# [ACTIVITY]
Give back all of the data exactly as it appears here.

# [DATA PROVIDED]
==================================================

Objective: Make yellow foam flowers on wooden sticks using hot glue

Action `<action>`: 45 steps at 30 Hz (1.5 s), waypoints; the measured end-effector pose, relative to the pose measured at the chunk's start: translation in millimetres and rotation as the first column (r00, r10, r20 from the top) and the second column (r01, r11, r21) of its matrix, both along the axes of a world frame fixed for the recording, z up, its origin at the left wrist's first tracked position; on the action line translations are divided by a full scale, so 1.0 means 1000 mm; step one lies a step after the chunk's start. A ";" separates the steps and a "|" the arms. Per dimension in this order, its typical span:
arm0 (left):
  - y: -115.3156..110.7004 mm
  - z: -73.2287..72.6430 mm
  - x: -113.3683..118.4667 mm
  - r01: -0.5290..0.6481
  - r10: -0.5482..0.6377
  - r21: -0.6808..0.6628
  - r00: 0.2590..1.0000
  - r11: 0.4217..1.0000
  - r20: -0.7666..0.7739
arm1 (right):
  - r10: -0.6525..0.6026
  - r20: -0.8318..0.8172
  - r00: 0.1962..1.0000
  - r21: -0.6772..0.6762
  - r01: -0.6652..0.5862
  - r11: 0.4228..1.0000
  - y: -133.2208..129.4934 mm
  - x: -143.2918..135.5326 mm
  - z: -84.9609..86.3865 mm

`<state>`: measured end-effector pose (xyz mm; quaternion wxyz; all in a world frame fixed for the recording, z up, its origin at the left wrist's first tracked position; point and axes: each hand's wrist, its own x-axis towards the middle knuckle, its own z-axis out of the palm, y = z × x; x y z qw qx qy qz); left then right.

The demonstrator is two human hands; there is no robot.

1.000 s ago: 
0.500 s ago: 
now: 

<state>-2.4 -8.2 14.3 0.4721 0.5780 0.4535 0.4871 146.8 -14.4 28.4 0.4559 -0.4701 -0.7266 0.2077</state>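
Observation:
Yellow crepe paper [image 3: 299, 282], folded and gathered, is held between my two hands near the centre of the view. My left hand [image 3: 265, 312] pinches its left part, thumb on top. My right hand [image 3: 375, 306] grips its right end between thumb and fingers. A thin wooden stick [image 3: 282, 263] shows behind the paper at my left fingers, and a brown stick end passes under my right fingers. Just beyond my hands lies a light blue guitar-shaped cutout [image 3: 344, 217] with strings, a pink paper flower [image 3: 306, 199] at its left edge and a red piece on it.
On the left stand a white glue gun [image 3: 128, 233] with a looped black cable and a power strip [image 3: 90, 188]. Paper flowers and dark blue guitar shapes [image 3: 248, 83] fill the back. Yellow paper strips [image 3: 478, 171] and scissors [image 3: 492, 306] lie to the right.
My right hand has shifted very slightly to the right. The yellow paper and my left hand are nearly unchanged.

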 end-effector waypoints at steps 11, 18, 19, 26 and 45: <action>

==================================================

# [EXERCISE RESPONSE]
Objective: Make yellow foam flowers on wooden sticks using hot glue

Action `<action>`: 45 steps at 30 Hz (1.5 s), waypoints; the measured end-effector pose, relative to the pose measured at the chunk's start: translation in millimetres and rotation as the first column (r00, r10, r20 from the top) and the second column (r01, r11, r21) of its matrix, both along the axes of a world frame fixed for the recording, z up, its origin at the left wrist's first tracked position; on the action line translations are divided by a full scale, so 1.0 means 1000 mm; step one lies a step after the chunk's start. A ";" separates the steps and a "|" the arms. Per dimension in this order, its typical span:
arm0 (left):
  - y: -115.3156..110.7004 mm
  - z: -73.2287..72.6430 mm
  - x: -113.3683..118.4667 mm
  - r01: -0.5290..0.6481
  - r10: -0.5482..0.6377
  - r21: -0.6808..0.6628
  - r00: 0.2590..1.0000
  - r11: 0.4217..1.0000
  - r20: -0.7666..0.7739
arm1 (right):
  - r10: -0.6525..0.6026
  - r20: -0.8318..0.8172
  - r00: 0.1962..1.0000
  - r21: -0.6772..0.6762
  - r01: -0.6652..0.5862
  - r11: 0.4228..1.0000
  - y: -133.2208..129.4934 mm
  - x: -143.2918..135.5326 mm
  - z: -84.9609..86.3865 mm

`<state>`: measured end-effector pose (xyz mm; quaternion wxyz; all in a world frame fixed for the recording, z up, its origin at the left wrist's first tracked position; point and axes: each hand's wrist, its own x-axis towards the middle knuckle, its own z-axis out of the palm, y = z × x; x y z qw qx qy qz); left then right.

The demonstrator is two human hands; there is no robot.

1.000 s ago: 
0.500 s ago: 
now: 

<state>-2.4 -8.2 14.3 0.4721 0.5780 0.4535 0.4871 146.8 -14.4 28.4 0.4559 -0.4701 -0.7266 0.2077</state>
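Observation:
Yellow crepe paper [image 3: 299, 282], folded and gathered, is held between my two hands near the centre of the view. My left hand [image 3: 265, 312] pinches its left part, thumb on top. My right hand [image 3: 375, 306] grips its right end between thumb and fingers. A thin wooden stick [image 3: 282, 263] shows behind the paper at my left fingers, and a brown stick end passes under my right fingers. Just beyond my hands lies a light blue guitar-shaped cutout [image 3: 344, 217] with strings, a pink paper flower [image 3: 306, 199] at its left edge and a red piece on it.
On the left stand a white glue gun [image 3: 128, 233] with a looped black cable and a power strip [image 3: 90, 188]. Paper flowers and dark blue guitar shapes [image 3: 248, 83] fill the back. Yellow paper strips [image 3: 478, 171] and scissors [image 3: 492, 306] lie to the right.
My right hand has shifted very slightly to the right. The yellow paper and my left hand are nearly unchanged.
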
 end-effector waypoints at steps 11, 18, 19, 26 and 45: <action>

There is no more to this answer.